Try it – Once the line with "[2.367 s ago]" is found in the entries below, repeat it and each following line exactly, up to and including the line with "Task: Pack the". Add no other lines.

(Entries taken from a collection)
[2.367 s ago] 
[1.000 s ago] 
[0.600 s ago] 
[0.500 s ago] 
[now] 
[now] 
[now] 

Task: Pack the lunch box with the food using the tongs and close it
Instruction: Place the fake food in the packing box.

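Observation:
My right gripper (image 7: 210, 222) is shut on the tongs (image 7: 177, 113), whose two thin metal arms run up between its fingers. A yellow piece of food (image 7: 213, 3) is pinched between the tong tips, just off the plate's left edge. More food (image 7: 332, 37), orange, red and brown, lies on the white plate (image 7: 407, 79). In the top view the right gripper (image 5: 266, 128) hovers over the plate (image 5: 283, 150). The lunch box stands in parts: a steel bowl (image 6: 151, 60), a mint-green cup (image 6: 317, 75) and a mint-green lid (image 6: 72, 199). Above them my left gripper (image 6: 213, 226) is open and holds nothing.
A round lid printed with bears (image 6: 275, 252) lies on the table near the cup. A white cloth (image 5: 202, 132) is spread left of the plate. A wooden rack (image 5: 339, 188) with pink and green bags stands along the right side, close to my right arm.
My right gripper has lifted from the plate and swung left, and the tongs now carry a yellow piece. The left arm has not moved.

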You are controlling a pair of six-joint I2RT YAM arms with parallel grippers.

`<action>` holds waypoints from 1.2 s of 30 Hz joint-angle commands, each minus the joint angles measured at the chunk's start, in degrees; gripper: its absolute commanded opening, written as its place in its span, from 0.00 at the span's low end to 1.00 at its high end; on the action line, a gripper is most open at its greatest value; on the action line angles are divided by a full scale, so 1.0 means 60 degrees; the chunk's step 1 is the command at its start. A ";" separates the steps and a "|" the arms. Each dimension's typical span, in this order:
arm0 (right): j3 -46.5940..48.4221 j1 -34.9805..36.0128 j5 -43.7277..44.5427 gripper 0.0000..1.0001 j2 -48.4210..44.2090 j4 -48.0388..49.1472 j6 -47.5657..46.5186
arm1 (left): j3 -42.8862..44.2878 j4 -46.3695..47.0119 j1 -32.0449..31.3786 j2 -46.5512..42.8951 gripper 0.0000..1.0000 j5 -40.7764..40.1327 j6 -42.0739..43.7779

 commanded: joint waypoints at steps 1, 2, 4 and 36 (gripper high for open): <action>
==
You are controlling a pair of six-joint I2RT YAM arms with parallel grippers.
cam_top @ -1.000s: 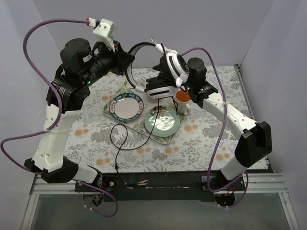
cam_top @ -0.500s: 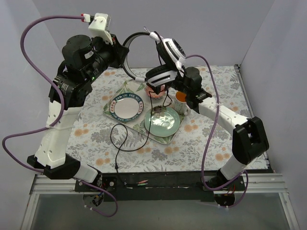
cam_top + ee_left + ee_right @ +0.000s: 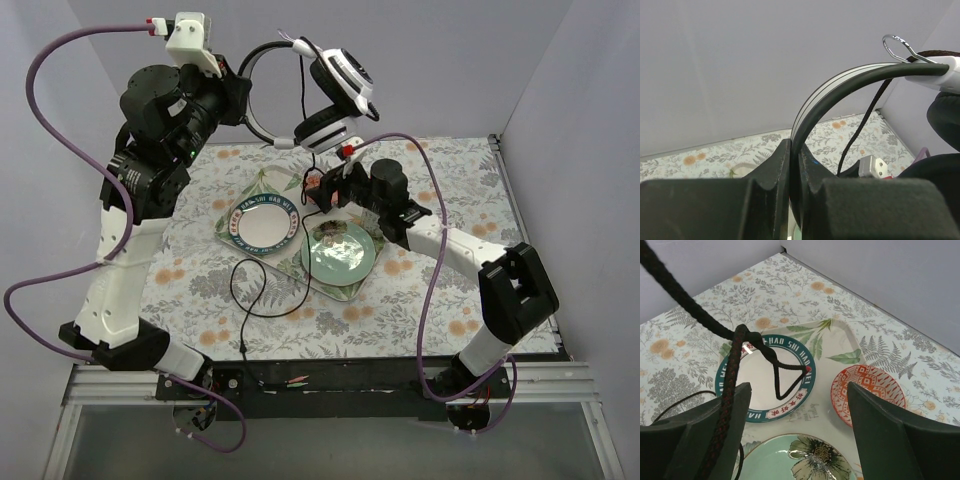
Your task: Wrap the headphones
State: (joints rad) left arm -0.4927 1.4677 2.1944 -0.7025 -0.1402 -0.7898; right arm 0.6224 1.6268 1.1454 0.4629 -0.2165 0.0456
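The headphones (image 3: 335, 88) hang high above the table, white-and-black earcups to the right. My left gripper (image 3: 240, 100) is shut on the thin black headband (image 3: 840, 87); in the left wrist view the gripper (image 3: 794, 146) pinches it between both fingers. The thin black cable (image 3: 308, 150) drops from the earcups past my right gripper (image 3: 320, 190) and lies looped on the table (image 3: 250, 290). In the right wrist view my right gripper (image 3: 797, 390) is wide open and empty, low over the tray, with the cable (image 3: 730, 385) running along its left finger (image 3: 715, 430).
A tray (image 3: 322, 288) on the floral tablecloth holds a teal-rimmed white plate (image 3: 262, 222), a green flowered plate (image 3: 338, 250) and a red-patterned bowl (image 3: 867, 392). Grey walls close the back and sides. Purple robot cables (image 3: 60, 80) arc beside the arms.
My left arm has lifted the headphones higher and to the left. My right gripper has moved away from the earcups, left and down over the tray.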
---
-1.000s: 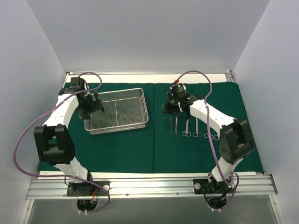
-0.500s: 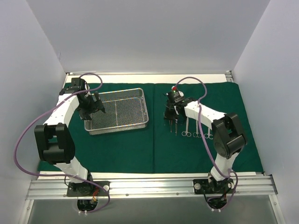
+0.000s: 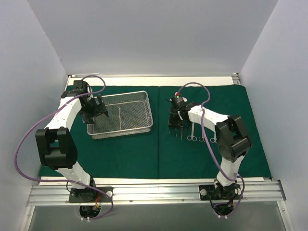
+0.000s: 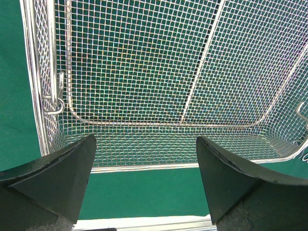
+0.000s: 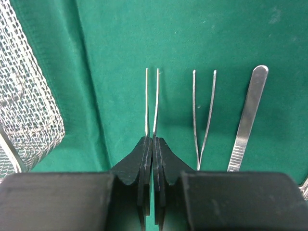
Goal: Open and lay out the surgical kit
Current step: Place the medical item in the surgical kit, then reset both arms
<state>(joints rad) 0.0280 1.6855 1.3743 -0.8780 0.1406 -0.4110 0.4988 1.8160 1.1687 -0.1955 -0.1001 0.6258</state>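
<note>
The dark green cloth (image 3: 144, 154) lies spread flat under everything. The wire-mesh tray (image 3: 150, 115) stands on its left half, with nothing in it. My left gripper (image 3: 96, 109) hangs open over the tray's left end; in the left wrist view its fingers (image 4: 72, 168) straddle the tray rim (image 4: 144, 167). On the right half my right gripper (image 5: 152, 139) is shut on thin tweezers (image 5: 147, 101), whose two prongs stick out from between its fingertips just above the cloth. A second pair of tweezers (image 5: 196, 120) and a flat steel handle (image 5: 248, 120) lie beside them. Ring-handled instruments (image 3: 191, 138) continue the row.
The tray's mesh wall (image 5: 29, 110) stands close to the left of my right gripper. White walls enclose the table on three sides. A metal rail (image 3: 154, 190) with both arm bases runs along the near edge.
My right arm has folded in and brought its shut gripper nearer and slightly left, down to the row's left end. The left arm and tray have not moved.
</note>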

Answer for the task –
[2.367 s ago] 
[1.000 s ago] 
[0.600 s ago] 
[0.500 s ago] 
[now] 
[now] 
[now] 

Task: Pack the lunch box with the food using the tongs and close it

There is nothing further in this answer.